* WORK TO COMPLETE
This exercise calls for an exact copy of the data below.

* RAW DATA
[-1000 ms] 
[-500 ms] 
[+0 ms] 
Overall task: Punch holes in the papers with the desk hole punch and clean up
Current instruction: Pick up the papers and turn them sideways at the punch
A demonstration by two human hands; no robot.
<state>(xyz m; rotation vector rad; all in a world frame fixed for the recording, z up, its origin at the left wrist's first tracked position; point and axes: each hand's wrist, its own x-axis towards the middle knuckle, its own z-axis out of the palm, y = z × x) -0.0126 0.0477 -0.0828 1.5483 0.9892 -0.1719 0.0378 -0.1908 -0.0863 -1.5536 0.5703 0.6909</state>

* ANSWER TO THIS TASK
[-1000 ms] 
[-500 ms] 
[+0 ms] 
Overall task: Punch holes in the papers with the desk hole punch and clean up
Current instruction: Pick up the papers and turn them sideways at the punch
A demonstration by two human hands; no robot.
<state>(xyz m; rotation vector rad; all in a world frame fixed for the recording, z up, its origin at the left wrist's first tracked position; point and axes: each hand's wrist, its own x-axis towards the middle knuckle, its own z-axis out of the palm, y = z × x) -0.0126 0.0477 -0.0828 1.5483 0.9892 -0.1719 0.0378 -0.1908 -0.0863 -1.5536 0.5703 0.6909</state>

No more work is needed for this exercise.